Introduction to Theory of Computation

Sep 17, 2024

Theory of Computation - Lecture 1

Introduction

  • Instructor: Raghunath Tewari
  • Overview of the course: Theory of Computation
  • Topics covered:
    • Introduction to computation
    • Basic model: Finite Automata

What is Computation?

  • Definition: Step-by-step solution to a problem.
  • Examples:
    • Multiplication of two numbers: Use known algorithms to get the product.
    • Searching a word in a dictionary:
      • Words are ordered alphabetically.
      • Reduce search base until the word is found.
    • Graph Reachability Problem:
      • Given two vertices (s and t), determine if a path exists from s to t.
      • Use graph traversal algorithms (e.g., depth-first or breadth-first search).
  • Key Point: Algorithms provide a method to answer computational questions.

Computational Devices

  • Various devices can compute solutions:
    • Calculator: Performs basic arithmetic operations.
    • Smartphones: Multifunctional computational devices.
    • Computer: Popular computational device.
    • Pen and Paper: Traditional computational device.
  • Focus of the Course:
    • Study computational devices based on their resources, power, and limitations.
    • Explore which problems can/cannot be solved by these devices and provide mathematical proofs.

Finite Automata

  • Definition: A computational model with a finite amount of memory (finite number of states).
  • Terminology:
    • “Automata” is the plural of “automaton.”
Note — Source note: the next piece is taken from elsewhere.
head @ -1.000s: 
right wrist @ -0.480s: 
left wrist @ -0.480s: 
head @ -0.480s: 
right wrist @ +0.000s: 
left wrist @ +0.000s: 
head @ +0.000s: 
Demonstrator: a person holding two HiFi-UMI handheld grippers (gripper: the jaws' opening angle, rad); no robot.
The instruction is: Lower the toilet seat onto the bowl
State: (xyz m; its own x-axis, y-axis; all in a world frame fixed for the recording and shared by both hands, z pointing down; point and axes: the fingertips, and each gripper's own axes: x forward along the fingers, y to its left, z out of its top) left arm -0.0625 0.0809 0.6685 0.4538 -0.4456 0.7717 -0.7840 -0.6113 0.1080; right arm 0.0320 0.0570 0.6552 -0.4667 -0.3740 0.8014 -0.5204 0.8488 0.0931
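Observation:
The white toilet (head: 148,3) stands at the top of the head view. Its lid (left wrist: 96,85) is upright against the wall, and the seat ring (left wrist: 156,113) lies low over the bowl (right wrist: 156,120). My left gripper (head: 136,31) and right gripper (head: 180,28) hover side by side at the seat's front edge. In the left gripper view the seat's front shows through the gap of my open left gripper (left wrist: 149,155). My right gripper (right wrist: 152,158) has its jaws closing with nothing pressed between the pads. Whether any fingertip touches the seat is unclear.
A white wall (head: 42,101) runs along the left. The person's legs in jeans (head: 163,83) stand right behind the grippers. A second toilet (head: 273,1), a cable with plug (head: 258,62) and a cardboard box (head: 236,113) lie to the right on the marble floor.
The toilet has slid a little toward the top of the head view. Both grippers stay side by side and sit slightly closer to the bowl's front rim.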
Examples of Finite Automata

  1. Electric Switch:

    • States: ON and OFF
    • Transitions:
      • Push operation changes the state.
      • Odd pushes: ON, Even pushes: OFF.

  2. Fan Regulator:

    • States: OFF (0), Low (1), Medium (2), High (3)
    • Transitions:
      • Clockwise increases the state, Anticlockwise decreases it.
    • Example sequence of operations: CC AC CA → ends at state 2.
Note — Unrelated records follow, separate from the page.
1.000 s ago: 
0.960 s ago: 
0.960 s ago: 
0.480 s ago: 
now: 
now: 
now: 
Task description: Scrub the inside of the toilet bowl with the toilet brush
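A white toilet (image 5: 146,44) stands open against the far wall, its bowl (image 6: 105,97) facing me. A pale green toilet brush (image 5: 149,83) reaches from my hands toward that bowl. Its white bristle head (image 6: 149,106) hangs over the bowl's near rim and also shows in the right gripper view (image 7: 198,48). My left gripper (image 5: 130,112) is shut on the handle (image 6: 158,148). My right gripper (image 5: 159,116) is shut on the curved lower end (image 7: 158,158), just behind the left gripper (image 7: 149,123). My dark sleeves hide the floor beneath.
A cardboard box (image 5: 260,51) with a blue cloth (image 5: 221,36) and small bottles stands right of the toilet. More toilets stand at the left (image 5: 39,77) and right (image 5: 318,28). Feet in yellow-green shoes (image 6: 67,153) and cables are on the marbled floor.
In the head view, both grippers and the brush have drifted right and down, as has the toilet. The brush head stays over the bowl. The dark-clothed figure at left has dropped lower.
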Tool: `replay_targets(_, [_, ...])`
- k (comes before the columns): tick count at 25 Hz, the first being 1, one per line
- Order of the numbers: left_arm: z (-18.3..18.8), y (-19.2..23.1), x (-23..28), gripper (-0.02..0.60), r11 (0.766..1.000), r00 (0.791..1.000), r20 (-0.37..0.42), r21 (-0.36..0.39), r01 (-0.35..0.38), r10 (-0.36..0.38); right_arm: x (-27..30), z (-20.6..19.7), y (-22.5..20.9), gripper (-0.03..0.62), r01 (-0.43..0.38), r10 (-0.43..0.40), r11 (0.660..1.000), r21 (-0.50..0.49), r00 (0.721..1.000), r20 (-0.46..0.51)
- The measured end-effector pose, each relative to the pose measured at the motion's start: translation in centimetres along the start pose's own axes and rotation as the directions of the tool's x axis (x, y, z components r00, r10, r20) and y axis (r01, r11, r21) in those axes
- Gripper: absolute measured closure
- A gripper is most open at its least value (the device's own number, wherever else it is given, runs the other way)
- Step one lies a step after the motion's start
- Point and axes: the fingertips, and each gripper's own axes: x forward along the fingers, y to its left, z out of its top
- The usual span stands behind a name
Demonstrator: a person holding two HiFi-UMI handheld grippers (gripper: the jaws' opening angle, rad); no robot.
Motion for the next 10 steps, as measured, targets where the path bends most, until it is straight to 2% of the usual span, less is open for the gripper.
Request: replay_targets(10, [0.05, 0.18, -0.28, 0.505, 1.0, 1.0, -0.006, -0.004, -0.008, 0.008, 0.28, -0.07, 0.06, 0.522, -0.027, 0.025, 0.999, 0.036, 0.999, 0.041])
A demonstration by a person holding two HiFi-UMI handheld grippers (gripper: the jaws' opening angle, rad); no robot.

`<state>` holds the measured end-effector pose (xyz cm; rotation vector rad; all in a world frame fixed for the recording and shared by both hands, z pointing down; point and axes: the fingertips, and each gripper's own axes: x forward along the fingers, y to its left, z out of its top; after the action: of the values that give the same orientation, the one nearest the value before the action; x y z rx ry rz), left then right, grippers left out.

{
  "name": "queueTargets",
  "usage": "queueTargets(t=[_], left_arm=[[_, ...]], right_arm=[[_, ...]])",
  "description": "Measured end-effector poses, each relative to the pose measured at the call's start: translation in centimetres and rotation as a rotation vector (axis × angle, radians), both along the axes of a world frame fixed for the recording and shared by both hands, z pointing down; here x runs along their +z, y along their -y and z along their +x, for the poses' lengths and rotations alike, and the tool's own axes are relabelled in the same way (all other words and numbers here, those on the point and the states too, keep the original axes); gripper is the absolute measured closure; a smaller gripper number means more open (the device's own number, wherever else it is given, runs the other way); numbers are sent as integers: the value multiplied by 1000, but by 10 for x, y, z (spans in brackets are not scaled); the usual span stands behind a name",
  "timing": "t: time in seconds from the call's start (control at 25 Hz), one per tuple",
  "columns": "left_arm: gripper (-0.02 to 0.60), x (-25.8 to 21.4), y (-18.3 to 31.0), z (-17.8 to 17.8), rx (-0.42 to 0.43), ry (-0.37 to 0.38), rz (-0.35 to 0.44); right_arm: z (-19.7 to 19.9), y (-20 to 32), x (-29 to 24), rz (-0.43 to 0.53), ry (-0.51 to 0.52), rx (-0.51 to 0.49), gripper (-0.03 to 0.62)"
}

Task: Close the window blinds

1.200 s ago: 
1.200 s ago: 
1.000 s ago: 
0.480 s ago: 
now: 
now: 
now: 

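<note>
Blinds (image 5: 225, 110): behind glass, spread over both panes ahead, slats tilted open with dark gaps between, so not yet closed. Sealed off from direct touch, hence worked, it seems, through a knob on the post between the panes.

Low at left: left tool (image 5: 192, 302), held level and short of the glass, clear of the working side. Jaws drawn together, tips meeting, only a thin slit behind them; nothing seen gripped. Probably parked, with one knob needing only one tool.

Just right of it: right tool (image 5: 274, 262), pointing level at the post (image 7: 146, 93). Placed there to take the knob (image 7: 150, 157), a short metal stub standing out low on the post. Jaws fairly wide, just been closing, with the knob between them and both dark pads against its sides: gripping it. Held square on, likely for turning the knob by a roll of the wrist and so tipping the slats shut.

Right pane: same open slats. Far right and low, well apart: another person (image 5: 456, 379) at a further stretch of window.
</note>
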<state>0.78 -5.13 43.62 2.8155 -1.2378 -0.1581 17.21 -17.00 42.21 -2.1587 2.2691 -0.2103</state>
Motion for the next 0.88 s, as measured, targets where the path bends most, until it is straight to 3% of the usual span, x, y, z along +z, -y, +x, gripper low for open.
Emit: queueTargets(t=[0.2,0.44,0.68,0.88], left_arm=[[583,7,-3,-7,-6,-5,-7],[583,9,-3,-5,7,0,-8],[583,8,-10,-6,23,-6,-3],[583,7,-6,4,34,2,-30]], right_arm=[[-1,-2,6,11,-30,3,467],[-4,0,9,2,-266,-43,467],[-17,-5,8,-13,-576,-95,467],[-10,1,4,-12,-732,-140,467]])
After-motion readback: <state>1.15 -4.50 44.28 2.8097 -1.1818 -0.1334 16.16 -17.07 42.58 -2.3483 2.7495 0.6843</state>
Mathematical Example: Binary Strings Divisible by 4

  • Set L: Binary strings that are divisible by 4.
  • Key Insight:
    • Strings in L must end with two zeros (00).
    • Other endings (01, 10, 11) indicate non-divisibility by 4.
  • Finite Automata Design:
    • States represent last two bits of a binary number.
    • Accept state: 00 (indicating divisibility by 4).
  • State Transitions:
    • Use last two bits to determine next state based on input.
    • Example transitions:
      • 00 -> 01 (on seeing a 1), 00 -> 00 (on seeing a 0)
      • 01 -> 11 (on seeing a 1), 01 -> 10 (on seeing a 0)

Example Strings

  • String 1: 110 (not accepted)
    • Transitions: 0 0 → 0 1 → 1 1 → 1 0
  • String 2: 1100 (accepted)
    • Transitions: 0 0 → 0 1 → 1 1 → 1 0 → 0 0

Conclusion

  • The lecture introduced basic concepts of computation and finite automata as a model.
  • Emphasized understanding through examples and mathematical foundations.